-- TASK ITEM --
The needed output is the run of lines below from the one containing "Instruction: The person" through the one containing "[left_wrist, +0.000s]", copied exactly and free of pictures.

(Records drawn from a dataset)
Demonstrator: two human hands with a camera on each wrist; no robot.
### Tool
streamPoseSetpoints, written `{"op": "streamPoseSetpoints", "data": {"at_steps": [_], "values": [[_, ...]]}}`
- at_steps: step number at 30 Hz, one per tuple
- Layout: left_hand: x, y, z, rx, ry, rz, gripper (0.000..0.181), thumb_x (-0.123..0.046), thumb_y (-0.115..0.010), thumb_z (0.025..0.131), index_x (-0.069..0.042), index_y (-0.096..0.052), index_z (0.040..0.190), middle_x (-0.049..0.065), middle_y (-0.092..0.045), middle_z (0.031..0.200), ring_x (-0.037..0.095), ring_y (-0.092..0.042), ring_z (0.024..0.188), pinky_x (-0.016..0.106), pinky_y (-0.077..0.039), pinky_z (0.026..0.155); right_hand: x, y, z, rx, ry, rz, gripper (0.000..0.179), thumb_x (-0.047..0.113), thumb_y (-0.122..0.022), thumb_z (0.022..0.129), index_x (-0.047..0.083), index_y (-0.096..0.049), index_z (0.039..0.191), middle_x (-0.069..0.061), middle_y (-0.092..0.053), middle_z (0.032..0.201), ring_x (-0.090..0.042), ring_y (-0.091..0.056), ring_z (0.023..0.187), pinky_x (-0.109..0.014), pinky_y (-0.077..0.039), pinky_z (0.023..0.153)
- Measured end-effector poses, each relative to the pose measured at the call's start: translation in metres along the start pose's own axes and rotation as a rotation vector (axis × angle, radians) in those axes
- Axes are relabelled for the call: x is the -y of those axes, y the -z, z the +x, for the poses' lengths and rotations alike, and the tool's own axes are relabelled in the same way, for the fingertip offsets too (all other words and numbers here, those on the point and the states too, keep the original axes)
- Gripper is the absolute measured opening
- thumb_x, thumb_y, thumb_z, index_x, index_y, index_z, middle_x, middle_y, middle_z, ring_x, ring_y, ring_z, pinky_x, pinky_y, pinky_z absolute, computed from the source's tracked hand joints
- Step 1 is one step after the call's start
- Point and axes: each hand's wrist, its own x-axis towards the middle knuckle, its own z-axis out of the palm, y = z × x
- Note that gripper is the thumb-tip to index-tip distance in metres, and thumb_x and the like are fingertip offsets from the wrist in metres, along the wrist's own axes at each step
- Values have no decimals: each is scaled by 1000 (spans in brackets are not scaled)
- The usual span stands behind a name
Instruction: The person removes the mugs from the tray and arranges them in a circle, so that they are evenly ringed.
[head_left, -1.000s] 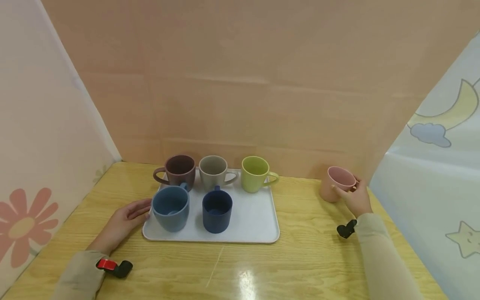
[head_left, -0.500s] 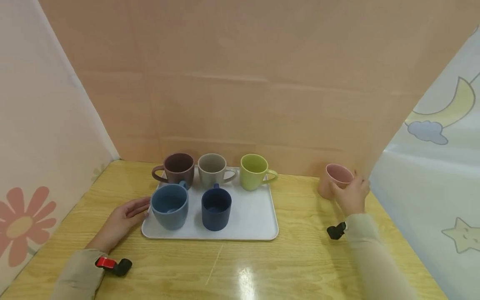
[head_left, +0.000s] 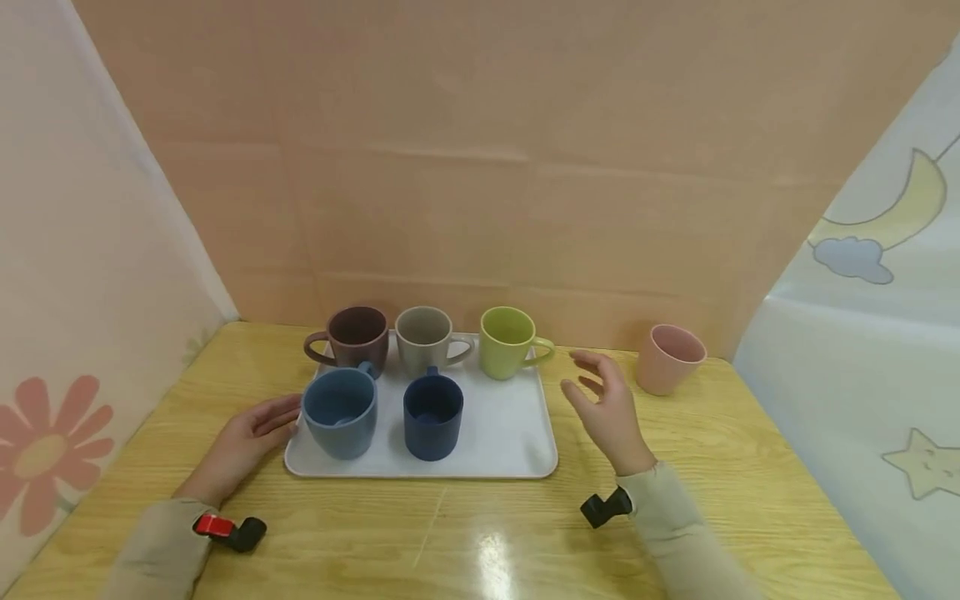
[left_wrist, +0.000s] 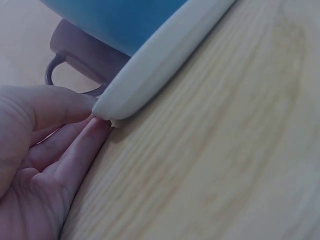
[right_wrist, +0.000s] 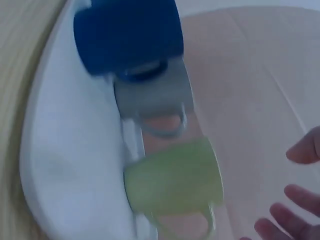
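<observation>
My left hand (head_left: 243,446) is at the left edge of the white tray (head_left: 495,437); the left wrist view shows thumb and fingertips pinching its rim. On the tray stand a light blue mug (head_left: 341,417), a dark blue mug (head_left: 432,421), a grey mug (head_left: 423,342) and a yellow-green mug (head_left: 506,343). A purple-brown mug (head_left: 360,342) is at its back left. Between the tray and a pink mug (head_left: 667,362), my right hand (head_left: 607,412) hovers with loosely bent fingers, holding nothing. The pink mug stands upright on the table, its handle out of sight.
The wooden table (head_left: 465,542) runs up to a tan backdrop (head_left: 487,167). White printed sheets close off the left (head_left: 97,250) and right (head_left: 862,375) sides. The yellow-green mug's handle juts past the tray's right side.
My right hand has let go of the pink mug and moved left toward the tray. The pink mug stays on the table at the right. My left hand has kept its place.
</observation>
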Motion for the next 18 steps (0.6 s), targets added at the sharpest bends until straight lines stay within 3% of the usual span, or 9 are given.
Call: {"op": "streamPoseSetpoints", "data": {"at_steps": [6,8,13,18], "values": [[0,0,1,-9,6,-13,64,-30,-64,102,1,-41,152,26,-47,150,-12,-53,115,10,-46,91,10,-39,-8,187,157,53,49,3,-73,92,2,-55,138,-17,-54,139,-29,-48,131,-58,-41,109],[0,1,1,-12,4,-7,64,-31,-64,102,2,-41,152,26,-47,149,-13,-53,114,10,-47,91,12,-51,-10,236,172,66,53,5,-75,91,7,-55,140,-13,-54,141,-28,-48,131,-57,-43,108],[1,2,-1,-15,-15,-9,63,-27,-64,102,4,-41,151,29,-47,148,-13,-54,113,9,-46,90,12,-77,-13,329,110,110,64,13,-80,89,12,-51,146,-8,-52,146,-30,-47,135,-57,-42,108],[2,0,-1,-10,-19,-15,62,-26,-64,102,4,-41,151,29,-48,147,-13,-54,114,10,-47,90,14,-98,-16,383,-1,134,75,21,-84,85,8,-47,149,-10,-49,150,-34,-46,136,-57,-41,109]]}}
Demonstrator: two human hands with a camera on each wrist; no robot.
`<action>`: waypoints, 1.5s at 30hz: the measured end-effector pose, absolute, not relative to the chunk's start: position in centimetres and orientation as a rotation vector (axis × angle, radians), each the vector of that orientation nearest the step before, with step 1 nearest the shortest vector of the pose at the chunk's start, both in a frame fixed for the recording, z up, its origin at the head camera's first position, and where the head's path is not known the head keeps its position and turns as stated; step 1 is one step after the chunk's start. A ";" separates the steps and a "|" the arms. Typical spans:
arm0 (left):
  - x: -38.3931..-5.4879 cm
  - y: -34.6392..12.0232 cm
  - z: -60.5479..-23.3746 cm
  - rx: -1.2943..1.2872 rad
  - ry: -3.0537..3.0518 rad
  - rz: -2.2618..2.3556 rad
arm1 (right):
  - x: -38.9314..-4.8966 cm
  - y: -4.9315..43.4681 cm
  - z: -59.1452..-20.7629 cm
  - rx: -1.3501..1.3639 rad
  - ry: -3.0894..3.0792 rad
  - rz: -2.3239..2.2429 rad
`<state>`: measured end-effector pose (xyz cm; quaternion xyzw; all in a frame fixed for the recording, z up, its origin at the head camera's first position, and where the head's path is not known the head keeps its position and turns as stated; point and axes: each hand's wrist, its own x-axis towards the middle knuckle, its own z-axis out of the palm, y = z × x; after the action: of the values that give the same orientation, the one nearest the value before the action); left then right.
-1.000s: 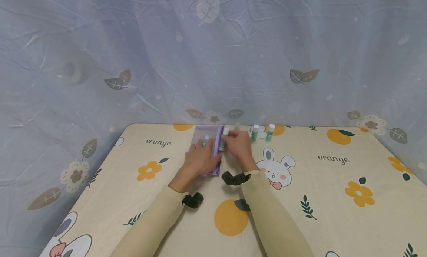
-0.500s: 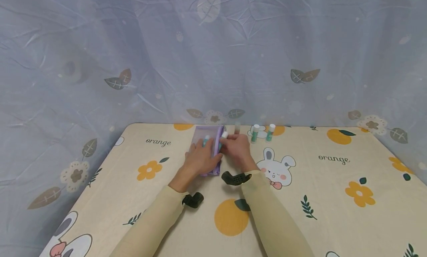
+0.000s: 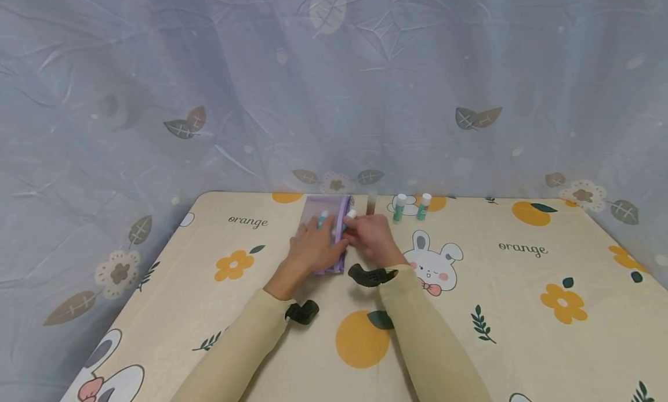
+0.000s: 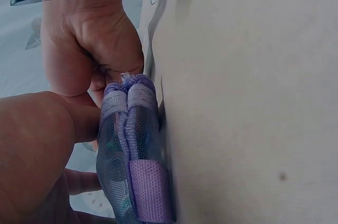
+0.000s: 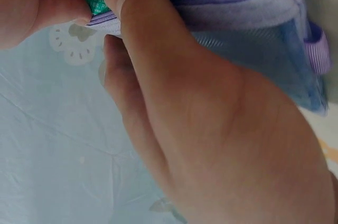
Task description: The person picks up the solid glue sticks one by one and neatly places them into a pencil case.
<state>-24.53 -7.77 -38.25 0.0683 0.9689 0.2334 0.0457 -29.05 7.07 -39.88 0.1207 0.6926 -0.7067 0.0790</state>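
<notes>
A flat purple mesh zip pouch [image 3: 340, 216] lies near the far edge of the table. My left hand [image 3: 312, 248] rests on it with fingers spread, beside a small teal-and-white glue stick [image 3: 323, 217] that shows at its fingertips, seemingly through the mesh. At the pouch's right, zipped edge, my right hand [image 3: 371, 237] pinches another glue stick, its white cap [image 3: 351, 215] showing above the fingers. Most of this stick is hidden by the hand. In the right wrist view, a green piece of a stick [image 5: 93, 0] shows between the hands at the pouch's zip border.
Two green glue sticks with white caps, a nearer one [image 3: 399, 208] and a right one [image 3: 424, 207], stand upright right of my right hand. A blurred brownish upright shape [image 3: 371, 205] is behind that hand. A patterned cloth [image 3: 469, 355] covers the table; a curtain [image 3: 417, 100] hangs behind.
My right hand has moved slightly down and toward the pouch. The glue stick in it has tilted and sunk, so less of it shows. My left hand stays put.
</notes>
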 end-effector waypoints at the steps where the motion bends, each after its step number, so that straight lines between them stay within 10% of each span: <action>1: -24.5 -7.8 -38.2 0.211 2.959 0.716 | -29.0 7.1 -39.9 0.371 2.060 -2.121; 45: -24.4 -7.8 -38.1 0.201 2.946 0.751 | -28.6 6.6 -39.8 0.236 2.286 -1.970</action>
<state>-24.42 -7.83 -38.11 0.0659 0.9658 0.2463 0.0471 -28.60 6.60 -39.78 0.0778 0.7539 -0.6498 0.0573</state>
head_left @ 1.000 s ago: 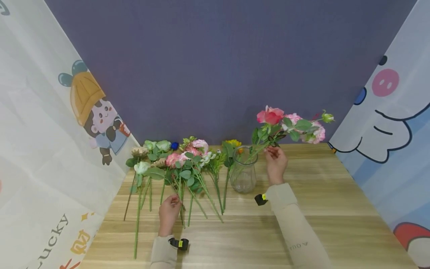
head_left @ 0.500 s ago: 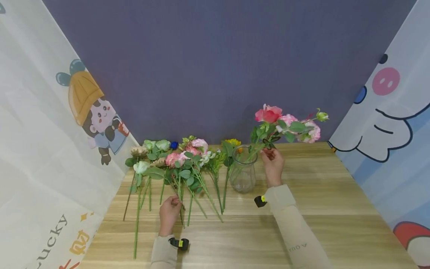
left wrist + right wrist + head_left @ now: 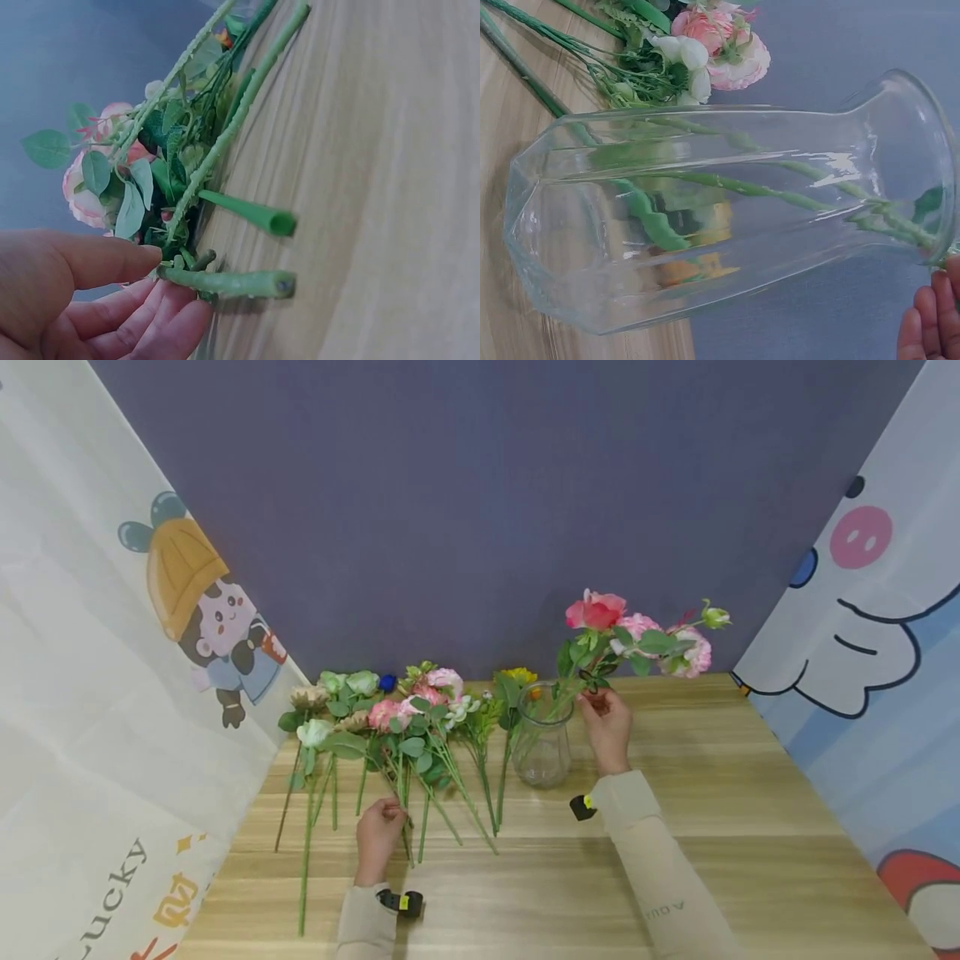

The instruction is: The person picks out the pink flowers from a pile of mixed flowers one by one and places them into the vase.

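"Leaning out of the glass vase (image 3: 543, 772), how are the pink flowers (image 3: 595, 610) held?"

"Pinched at its mouth by the right hand (image 3: 609, 731), fingertips partly hidden. A loose stem (image 3: 232, 283) is nipped between thumb and fingers of the left hand (image 3: 379, 842)."

"And the handling?"

"Light and springy, probably; stems are best taken low, clear of petals. Breakable glass should be spared knocks."

"What obstructs?"

"Other flowers (image 3: 386, 714) are heaped on the table (image 3: 525, 902) beside the vase, with stems crossed near the left hand."

There are one glass vase (image 3: 542, 768), one blue flower (image 3: 387, 682), one table (image 3: 525, 914), two wrist cameras (image 3: 412, 904) and two sleeves (image 3: 367, 927).
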`<state>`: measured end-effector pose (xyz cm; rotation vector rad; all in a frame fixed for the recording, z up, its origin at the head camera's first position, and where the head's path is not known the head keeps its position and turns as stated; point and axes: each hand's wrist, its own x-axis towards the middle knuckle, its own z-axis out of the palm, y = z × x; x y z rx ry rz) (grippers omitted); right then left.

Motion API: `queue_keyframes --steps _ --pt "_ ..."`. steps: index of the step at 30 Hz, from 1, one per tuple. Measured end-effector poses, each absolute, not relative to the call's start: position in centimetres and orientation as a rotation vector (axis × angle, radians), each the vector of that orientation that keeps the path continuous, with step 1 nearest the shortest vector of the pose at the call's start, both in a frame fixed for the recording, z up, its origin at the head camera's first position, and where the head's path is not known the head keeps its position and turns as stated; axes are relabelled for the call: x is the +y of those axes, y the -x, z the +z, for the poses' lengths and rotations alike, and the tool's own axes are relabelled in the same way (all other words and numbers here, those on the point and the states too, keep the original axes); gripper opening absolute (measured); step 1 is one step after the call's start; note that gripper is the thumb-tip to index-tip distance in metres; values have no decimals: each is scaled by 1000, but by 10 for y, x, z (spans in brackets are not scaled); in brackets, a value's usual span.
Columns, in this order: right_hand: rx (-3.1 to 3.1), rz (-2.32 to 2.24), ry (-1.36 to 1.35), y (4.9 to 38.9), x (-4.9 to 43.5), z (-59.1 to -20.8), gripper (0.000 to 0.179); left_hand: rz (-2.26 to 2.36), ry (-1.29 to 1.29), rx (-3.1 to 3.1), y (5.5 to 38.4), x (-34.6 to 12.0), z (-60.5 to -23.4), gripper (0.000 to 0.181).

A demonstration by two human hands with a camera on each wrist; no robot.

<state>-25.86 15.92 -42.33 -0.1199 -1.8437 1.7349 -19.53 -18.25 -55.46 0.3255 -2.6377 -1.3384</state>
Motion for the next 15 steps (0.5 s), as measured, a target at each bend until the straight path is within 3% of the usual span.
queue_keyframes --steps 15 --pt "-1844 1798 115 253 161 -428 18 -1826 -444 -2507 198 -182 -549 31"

-- EXERCISE RESPONSE --
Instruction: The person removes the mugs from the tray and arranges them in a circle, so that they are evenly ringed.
[head_left, -1.000s] 
[head_left, -0.500s] 
[head_left, +0.000s] 
[left_wrist, +0.000s] 

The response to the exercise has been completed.